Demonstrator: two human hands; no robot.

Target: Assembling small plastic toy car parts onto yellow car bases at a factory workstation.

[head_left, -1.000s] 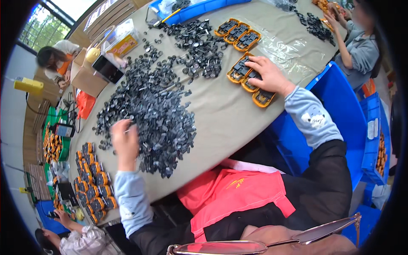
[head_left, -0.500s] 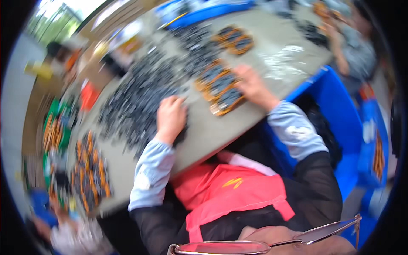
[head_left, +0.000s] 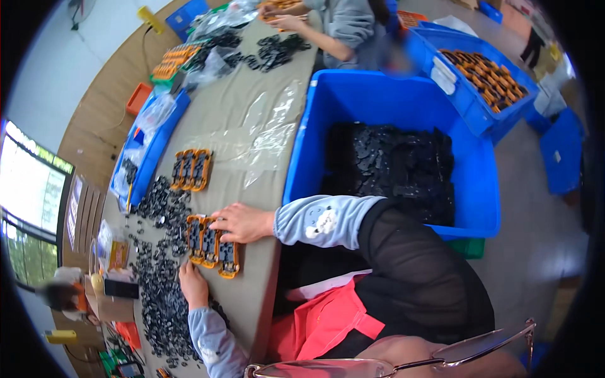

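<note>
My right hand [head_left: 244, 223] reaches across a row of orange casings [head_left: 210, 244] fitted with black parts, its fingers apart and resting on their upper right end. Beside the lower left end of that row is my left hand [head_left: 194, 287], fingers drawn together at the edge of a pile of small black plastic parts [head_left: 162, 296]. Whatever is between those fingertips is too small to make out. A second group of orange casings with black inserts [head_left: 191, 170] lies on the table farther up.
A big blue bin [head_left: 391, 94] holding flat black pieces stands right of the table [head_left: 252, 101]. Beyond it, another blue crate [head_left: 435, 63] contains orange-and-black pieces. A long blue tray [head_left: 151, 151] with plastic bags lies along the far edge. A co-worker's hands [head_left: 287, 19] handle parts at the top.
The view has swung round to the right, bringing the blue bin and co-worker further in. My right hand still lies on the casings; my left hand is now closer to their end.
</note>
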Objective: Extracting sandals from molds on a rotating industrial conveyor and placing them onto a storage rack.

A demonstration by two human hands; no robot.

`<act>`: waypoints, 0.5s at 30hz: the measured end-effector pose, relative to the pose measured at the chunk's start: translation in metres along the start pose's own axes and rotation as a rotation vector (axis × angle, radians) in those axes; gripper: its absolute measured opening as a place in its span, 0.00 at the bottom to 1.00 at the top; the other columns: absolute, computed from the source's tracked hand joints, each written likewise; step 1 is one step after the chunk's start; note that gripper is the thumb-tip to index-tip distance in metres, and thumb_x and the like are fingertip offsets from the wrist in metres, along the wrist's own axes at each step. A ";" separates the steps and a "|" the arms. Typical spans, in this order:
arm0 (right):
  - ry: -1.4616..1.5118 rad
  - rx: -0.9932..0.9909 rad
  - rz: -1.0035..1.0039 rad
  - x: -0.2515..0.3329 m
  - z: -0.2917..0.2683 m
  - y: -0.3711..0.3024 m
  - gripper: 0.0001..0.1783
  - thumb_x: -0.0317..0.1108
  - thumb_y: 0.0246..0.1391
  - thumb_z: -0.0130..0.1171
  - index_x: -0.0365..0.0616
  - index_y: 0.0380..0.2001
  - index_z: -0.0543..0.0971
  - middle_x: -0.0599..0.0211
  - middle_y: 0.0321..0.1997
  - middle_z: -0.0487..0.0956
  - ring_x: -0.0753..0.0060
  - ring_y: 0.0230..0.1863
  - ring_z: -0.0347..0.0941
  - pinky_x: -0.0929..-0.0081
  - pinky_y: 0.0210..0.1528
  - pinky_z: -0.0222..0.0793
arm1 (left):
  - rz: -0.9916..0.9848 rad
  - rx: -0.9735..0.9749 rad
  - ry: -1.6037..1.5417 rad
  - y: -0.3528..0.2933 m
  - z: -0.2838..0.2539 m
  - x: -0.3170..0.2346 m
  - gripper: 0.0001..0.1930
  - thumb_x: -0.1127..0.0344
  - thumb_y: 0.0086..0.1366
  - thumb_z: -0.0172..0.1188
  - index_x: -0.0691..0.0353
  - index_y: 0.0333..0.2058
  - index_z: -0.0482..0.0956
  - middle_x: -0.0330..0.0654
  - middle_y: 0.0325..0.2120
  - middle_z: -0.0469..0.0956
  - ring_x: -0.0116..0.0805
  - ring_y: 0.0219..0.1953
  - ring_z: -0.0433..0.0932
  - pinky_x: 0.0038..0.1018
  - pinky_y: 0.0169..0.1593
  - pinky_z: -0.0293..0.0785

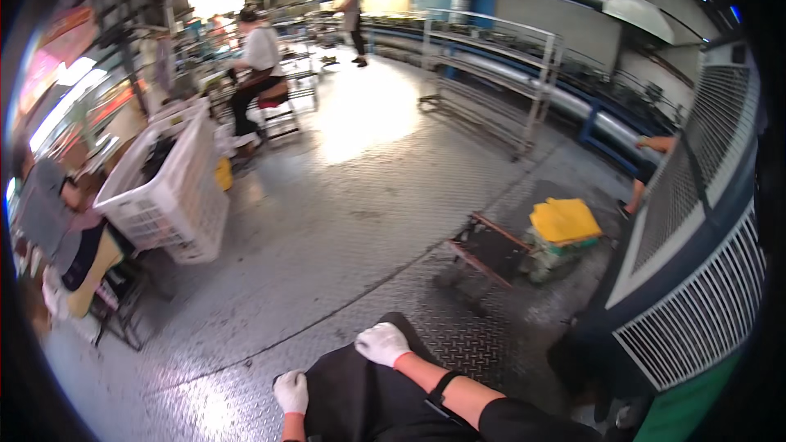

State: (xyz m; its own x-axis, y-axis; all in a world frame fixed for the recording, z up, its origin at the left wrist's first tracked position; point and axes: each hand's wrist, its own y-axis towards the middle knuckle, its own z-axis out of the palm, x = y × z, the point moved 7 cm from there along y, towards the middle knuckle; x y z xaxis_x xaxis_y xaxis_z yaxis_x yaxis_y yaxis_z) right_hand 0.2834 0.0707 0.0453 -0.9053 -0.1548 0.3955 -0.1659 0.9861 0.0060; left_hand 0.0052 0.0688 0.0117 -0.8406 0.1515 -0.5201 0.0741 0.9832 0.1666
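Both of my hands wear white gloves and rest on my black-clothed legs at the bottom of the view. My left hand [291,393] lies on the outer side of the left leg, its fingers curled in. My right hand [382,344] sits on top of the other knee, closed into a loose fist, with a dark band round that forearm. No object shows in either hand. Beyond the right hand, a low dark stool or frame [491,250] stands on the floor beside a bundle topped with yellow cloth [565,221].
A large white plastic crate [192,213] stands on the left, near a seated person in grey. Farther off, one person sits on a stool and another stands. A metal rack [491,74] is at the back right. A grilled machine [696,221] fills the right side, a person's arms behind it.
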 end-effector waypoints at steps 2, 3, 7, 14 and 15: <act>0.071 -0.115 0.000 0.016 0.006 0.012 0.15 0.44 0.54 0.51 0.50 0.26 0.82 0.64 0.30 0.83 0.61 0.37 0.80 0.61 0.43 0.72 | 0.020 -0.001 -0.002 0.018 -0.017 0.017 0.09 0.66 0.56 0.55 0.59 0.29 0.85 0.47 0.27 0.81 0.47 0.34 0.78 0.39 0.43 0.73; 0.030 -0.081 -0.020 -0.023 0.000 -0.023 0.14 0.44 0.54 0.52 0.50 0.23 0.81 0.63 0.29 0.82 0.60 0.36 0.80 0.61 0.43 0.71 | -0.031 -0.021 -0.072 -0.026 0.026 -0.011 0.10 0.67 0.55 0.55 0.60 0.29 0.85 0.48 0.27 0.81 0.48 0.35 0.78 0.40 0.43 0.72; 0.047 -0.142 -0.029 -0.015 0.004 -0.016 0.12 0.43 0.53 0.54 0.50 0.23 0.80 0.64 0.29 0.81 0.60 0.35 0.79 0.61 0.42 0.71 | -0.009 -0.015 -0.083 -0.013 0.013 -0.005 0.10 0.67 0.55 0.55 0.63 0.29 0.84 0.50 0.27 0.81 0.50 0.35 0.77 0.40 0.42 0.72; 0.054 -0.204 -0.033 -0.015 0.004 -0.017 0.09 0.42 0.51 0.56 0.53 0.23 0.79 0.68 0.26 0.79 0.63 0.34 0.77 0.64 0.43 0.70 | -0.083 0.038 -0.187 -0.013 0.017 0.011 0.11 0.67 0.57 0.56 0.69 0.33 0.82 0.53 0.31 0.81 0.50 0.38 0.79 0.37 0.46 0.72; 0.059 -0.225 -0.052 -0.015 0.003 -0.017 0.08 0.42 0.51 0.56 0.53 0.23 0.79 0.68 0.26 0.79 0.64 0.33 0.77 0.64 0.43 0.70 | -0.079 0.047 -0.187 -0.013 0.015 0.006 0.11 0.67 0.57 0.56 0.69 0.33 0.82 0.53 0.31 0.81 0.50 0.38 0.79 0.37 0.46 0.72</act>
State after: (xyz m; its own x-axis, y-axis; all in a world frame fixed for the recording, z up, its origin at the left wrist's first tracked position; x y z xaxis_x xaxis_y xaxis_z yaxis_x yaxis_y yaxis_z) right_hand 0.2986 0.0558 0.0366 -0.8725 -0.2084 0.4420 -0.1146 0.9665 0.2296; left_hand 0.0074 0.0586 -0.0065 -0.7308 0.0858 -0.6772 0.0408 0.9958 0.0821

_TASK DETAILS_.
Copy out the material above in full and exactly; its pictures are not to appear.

_SOLUTION FOR THIS EXERCISE_.
Demonstrator: two human hands; no robot.

Target: Assembling small plastic toy car parts onto yellow car bases at a factory workstation.

[head_left, -1.000s] 
[head_left, -0.500s] 
[head_left, +0.000s] 

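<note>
My right hand [head_left: 244, 223] reaches across a row of orange casings [head_left: 210, 244] fitted with black parts, its fingers apart and resting on their upper right end. Beside the lower left end of that row is my left hand [head_left: 194, 287], fingers drawn together at the edge of a pile of small black plastic parts [head_left: 162, 296]. Whatever is between those fingertips is too small to make out. A second group of orange casings with black inserts [head_left: 191, 170] lies on the table farther up.
A big blue bin [head_left: 391, 94] holding flat black pieces stands right of the table [head_left: 252, 101]. Beyond it, another blue crate [head_left: 435, 63] contains orange-and-black pieces. A long blue tray [head_left: 151, 151] with plastic bags lies along the far edge. A co-worker's hands [head_left: 287, 19] handle parts at the top.
The view has swung round to the right, bringing the blue bin and co-worker further in. My right hand still lies on the casings; my left hand is now closer to their end.
</note>
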Objective: Extracting sandals from molds on a rotating industrial conveyor and placing them onto a storage rack.

A demonstration by two human hands; no robot.

`<act>`: waypoints, 0.5s at 30hz: the measured end-effector pose, relative to the pose measured at the chunk's start: translation in metres along the start pose's own axes and rotation as a rotation vector (axis × angle, radians) in those axes; gripper: its absolute measured opening as a place in its span, 0.00 at the bottom to 1.00 at the top; the other columns: absolute, computed from the source's tracked hand joints, each written likewise; step 1 is one step after the chunk's start; note that gripper is the thumb-tip to index-tip distance in metres, and thumb_x and the like are fingertip offsets from the wrist in metres, along the wrist's own axes at each step. A ";" separates the steps and a "|" the arms. Typical spans, in this order:
arm0 (right):
  - ry: -1.4616..1.5118 rad
  - rx: -0.9932..0.9909 rad
  - rz: -1.0035..1.0039 rad
  - x: -0.2515..0.3329 m
  - z: -0.2917..0.2683 m
  - y: -0.3711..0.3024 m
  - gripper: 0.0001..0.1783
  - thumb_x: -0.0317..0.1108
  - thumb_y: 0.0246..0.1391
  - thumb_z: -0.0130..0.1171
  - index_x: -0.0365..0.0616
  - index_y: 0.0380..0.2001
  - index_z: -0.0543..0.0971
  - middle_x: -0.0599..0.0211
  - middle_y: 0.0321..0.1997
  - middle_z: -0.0487..0.0956
  - ring_x: -0.0753..0.0060
  - ring_y: 0.0230..0.1863
  - ring_z: -0.0347..0.0941
  - pinky_x: -0.0929..-0.0081
  - pinky_y: 0.0210..0.1528
  - pinky_z: -0.0222..0.0793
arm1 (left):
  - rz: -0.9916..0.9848 rad
  - rx: -0.9735..0.9749 rad
  - ry: -1.6037..1.5417 rad
  - y: -0.3528..0.2933 m
  - z: -0.2838..0.2539 m
  - x: -0.3170..0.2346 m
  - gripper: 0.0001..0.1930
  - thumb_x: -0.1127..0.0344
  - thumb_y: 0.0086..0.1366
  - thumb_z: -0.0172..0.1188
  - index_x: -0.0691..0.0353
  - index_y: 0.0333..0.2058
  - index_z: -0.0482..0.0956
  - middle_x: -0.0330..0.0654
  - middle_y: 0.0325..0.2120
  - middle_z: -0.0469..0.0956
  - ring_x: -0.0116..0.0805
  - ring_y: 0.0219..0.1953
  - ring_z: -0.0433..0.0932
  - pinky_x: 0.0038..0.1018
  - pinky_y: 0.0169..0.1593
  - pinky_z: -0.0293..0.0785


State: (xyz m; its own x-axis, y-axis; all in a world frame fixed for the recording, z up, its origin at the left wrist's first tracked position; point and axes: each hand's wrist, its own y-axis towards the middle knuckle, its own z-axis out of the palm, x = y × z, the point moved 7 cm from there along y, towards the middle knuckle; x y z xaxis_x xaxis_y xaxis_z yaxis_x yaxis_y yaxis_z) right_hand 0.2834 0.0707 0.0453 -0.9053 -0.1548 0.3955 -0.1659 0.9861 0.0060; left_hand 0.0052 0.0688 0.0117 -0.8406 0.1515 -0.5201 0.0741 0.9832 0.1666
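Both of my hands wear white gloves and rest on my black-clothed legs at the bottom of the view. My left hand [291,393] lies on the outer side of the left leg, its fingers curled in. My right hand [382,344] sits on top of the other knee, closed into a loose fist, with a dark band round that forearm. No object shows in either hand. Beyond the right hand, a low dark stool or frame [491,250] stands on the floor beside a bundle topped with yellow cloth [565,221].
A large white plastic crate [192,213] stands on the left, near a seated person in grey. Farther off, one person sits on a stool and another stands. A metal rack [491,74] is at the back right. A grilled machine [696,221] fills the right side, a person's arms behind it.
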 end-effector waypoints at steps 2, 3, 7, 14 and 15: <act>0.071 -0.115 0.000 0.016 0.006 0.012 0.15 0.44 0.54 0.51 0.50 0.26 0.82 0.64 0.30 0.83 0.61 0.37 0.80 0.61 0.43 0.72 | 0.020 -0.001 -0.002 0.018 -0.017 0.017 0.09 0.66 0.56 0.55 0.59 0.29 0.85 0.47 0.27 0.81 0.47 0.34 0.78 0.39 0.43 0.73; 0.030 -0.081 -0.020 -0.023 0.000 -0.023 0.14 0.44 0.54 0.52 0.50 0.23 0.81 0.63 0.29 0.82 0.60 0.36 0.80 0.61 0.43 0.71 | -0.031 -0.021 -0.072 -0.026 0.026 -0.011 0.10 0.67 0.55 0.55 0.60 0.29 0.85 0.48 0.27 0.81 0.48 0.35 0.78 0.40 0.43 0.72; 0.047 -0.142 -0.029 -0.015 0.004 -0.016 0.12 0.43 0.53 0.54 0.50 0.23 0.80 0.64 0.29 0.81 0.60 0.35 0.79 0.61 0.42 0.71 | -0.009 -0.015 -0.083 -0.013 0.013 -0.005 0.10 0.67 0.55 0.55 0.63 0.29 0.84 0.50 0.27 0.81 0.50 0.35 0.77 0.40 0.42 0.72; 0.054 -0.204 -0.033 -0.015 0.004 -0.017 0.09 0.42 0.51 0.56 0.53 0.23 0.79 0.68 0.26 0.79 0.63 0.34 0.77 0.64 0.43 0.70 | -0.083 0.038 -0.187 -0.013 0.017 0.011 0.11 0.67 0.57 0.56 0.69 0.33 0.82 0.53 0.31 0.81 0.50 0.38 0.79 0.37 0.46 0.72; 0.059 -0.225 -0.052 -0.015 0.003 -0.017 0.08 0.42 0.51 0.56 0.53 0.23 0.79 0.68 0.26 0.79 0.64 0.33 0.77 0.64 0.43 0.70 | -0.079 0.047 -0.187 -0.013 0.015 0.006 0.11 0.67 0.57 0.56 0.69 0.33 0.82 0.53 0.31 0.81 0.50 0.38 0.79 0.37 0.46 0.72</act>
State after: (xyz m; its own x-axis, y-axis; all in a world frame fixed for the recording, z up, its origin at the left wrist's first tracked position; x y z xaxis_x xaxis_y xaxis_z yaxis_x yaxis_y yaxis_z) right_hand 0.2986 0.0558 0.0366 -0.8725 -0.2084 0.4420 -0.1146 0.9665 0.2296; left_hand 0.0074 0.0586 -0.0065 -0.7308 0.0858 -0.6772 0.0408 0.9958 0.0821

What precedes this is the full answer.